El párrafo siguiente, es parte de una carta de una detacada profesora a un alumno peruano, en la cual  muestra el oceáno entre  soledad y  solidaridad, que diferencia la personalidad de  dos damas de una misma institución de educación de los EU, en el estado como Maryland que junto con Pensilvania, residen la mayor parte de la población hispanoamericana:

“Is strongly recommend Jorge Zavaleta for a position as a journalist, particularly in a Spanish-English publication.  He is well versed in literature, music and the arts.  He worked as a journalist for many years in his native country of Peru and is awaiting an English publication of a book he wrote about immigrants.   He has recently come to the United States and has impressed me with his perseverance, determination, intellectual curiosity and eagerness to learn… If you need any further information please contact me at ESL@Frederick.edu, Sincerely, Melissa Gallagher Adjunct Professor of ESL”.

El periodista agradece el apoyo de  David E. Howard y Christopher Doherty, directivos del FFC,  por haber antendido el interés de ser un voluntario en esa institución académica, porque considera que  la integración a través de la educación y en especial en la enseñanza de idiomas es una propuesta válida, cuyo  camino no es fácil imaginar para la America Unida que soño Bolívar,  que GGM escribe  en el  General y su Laberinto.
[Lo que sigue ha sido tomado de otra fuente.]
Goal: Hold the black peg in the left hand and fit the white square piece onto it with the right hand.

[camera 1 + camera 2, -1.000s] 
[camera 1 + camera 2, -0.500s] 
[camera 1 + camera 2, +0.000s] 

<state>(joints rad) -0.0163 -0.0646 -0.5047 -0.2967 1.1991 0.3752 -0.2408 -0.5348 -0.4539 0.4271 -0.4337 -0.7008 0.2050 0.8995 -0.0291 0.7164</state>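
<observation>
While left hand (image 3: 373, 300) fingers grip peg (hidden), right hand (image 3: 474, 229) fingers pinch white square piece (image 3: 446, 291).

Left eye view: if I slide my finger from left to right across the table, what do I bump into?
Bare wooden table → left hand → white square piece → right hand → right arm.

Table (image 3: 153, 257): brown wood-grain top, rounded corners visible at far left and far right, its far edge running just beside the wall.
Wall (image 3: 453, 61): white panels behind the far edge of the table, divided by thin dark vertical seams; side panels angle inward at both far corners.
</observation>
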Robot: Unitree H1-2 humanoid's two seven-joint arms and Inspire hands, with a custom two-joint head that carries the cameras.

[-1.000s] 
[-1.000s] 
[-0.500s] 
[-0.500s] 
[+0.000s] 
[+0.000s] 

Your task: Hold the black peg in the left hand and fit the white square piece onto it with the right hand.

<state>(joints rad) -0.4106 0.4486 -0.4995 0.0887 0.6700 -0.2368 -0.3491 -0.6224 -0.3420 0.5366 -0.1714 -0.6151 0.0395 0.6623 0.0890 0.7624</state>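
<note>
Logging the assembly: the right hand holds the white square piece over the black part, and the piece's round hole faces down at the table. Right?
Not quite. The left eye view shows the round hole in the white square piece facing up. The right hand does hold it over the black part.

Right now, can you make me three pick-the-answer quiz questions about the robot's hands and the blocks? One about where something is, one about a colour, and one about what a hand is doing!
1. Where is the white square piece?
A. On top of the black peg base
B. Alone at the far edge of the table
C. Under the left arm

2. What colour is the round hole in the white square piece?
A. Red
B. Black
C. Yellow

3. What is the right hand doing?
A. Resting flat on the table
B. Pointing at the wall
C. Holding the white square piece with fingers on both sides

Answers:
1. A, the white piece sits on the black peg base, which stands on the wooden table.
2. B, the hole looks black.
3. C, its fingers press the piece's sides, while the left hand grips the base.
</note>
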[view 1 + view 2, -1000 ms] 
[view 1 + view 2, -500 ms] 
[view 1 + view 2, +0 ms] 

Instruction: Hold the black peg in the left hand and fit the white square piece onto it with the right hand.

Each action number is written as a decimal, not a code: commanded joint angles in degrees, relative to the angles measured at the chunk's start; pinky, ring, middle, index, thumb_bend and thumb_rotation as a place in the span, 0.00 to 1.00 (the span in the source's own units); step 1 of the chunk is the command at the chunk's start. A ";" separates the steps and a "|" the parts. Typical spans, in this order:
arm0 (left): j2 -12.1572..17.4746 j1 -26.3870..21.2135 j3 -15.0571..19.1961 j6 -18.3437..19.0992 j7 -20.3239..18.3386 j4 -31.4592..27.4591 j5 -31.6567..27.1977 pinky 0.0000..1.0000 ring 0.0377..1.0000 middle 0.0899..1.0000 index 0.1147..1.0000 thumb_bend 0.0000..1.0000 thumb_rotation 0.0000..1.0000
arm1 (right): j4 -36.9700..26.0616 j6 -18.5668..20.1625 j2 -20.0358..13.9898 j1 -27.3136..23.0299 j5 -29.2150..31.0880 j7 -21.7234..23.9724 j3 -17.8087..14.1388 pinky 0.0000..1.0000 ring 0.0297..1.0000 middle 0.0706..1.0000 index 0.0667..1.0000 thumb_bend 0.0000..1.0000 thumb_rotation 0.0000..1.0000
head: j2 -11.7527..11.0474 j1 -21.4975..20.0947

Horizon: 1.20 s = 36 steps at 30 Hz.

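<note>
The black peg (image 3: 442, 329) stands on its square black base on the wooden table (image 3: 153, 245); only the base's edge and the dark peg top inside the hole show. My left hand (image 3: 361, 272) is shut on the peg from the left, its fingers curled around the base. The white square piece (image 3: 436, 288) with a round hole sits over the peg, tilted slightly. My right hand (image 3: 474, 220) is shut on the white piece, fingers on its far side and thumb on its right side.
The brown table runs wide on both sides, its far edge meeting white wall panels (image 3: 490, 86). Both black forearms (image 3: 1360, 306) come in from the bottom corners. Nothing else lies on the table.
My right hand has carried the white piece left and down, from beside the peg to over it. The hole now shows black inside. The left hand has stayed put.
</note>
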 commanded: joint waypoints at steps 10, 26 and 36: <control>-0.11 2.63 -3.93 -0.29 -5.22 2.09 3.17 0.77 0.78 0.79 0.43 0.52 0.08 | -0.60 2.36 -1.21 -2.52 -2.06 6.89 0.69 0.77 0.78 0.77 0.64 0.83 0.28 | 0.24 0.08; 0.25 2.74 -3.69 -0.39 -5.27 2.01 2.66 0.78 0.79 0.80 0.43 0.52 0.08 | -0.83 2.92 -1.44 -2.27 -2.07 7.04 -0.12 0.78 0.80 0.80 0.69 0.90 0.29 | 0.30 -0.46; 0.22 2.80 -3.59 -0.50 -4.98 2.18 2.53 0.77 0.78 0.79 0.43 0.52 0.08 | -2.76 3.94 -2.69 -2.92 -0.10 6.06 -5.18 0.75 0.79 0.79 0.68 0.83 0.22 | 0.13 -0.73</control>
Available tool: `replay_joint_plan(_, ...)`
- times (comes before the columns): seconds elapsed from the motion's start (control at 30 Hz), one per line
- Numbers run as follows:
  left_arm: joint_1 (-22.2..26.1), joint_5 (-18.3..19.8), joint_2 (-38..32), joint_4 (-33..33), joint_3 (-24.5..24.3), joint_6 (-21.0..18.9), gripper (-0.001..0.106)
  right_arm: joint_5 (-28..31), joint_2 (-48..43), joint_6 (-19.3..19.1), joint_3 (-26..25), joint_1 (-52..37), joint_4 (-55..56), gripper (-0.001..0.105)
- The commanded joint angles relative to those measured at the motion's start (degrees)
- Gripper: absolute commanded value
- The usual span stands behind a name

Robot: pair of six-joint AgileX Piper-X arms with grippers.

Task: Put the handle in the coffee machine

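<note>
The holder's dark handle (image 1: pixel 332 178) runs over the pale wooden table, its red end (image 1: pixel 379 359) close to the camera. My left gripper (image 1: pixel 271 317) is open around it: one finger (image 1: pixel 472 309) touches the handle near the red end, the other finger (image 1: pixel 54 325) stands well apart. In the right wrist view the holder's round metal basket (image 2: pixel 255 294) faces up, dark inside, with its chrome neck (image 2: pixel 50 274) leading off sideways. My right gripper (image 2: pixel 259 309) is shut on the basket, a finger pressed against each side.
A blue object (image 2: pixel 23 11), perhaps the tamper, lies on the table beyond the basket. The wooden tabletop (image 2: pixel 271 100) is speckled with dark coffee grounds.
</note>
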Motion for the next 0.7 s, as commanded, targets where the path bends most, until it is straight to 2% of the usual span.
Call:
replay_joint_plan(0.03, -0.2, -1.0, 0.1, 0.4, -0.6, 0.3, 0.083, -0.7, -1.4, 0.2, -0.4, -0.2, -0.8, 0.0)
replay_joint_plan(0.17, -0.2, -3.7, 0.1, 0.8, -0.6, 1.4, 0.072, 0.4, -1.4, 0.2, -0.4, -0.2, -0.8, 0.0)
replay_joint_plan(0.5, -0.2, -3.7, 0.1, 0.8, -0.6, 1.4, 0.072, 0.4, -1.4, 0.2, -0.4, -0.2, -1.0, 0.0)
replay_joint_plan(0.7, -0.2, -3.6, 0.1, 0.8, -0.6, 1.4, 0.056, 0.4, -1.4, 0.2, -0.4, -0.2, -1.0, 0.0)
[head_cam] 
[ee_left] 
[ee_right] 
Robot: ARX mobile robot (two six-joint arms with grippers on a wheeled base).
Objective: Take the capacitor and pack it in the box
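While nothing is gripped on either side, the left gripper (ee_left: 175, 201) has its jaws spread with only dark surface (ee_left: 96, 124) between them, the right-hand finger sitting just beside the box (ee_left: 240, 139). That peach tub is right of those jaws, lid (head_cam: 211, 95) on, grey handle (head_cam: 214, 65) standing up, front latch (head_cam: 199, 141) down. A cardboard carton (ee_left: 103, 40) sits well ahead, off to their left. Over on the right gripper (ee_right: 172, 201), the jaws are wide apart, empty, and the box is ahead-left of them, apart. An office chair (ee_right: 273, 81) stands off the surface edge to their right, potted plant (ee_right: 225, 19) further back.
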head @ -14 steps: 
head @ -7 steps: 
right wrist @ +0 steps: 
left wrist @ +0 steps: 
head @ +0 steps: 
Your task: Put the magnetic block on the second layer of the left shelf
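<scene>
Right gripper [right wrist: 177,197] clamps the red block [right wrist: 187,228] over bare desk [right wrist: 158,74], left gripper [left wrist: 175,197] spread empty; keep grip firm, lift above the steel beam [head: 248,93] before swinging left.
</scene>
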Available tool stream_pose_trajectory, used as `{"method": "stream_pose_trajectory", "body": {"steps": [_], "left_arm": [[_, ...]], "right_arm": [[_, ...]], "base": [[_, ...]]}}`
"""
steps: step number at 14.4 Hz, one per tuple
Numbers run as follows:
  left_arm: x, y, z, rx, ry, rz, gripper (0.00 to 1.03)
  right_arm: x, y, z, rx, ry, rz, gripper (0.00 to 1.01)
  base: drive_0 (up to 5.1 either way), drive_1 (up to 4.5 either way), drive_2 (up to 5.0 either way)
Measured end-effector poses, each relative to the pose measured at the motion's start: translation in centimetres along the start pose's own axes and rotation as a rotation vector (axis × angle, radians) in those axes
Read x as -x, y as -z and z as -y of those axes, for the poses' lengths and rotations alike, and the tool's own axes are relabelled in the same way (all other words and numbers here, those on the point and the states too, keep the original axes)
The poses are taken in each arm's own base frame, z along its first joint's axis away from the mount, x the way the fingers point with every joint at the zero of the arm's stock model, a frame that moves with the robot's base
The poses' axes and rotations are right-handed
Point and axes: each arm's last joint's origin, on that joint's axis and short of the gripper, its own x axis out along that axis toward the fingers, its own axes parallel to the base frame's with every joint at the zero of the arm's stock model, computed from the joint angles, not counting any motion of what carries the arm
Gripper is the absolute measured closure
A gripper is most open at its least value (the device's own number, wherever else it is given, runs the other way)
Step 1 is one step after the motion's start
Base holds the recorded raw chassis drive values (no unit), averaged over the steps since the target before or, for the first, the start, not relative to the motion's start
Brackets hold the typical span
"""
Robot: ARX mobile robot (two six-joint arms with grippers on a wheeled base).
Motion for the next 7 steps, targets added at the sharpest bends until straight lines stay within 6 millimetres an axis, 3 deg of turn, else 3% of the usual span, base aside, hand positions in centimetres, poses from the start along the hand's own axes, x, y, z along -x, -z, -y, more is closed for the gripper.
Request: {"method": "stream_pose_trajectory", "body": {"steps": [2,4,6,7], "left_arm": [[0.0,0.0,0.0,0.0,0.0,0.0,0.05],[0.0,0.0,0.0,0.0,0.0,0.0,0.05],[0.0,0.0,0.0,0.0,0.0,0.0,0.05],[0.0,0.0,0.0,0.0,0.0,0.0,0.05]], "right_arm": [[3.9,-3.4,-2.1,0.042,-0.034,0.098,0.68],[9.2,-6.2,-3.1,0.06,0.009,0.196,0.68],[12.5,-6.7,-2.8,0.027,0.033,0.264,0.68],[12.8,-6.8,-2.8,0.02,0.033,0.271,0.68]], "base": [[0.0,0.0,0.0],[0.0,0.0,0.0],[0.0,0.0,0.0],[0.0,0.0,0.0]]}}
Los cristianos que pueden viajar al Vaticano y abordan un confesionario,  no recuerdan tampoco el bíblico Génesis con La torre de Babel, que Dios le ordenó a la humanidad, “Fructificad y multiplicaos, y llenad la tierra”.  Pero la humanidad decidió hacer exactamente lo contrario:

La humanidad decidió construir una gran ciudad y congregarse todos allí. Ellos decidieron construir una gigantesca torre como símbolo de su poder, para hacerse un nombre. La América Latina es un mapa separado por los  andes y  mares de violencia y odio secular, que la revolución tecnológica afina sus hilos para evitar el tráfico con el dinero sucio, la informalidad y el derrumbe de la solidaridad.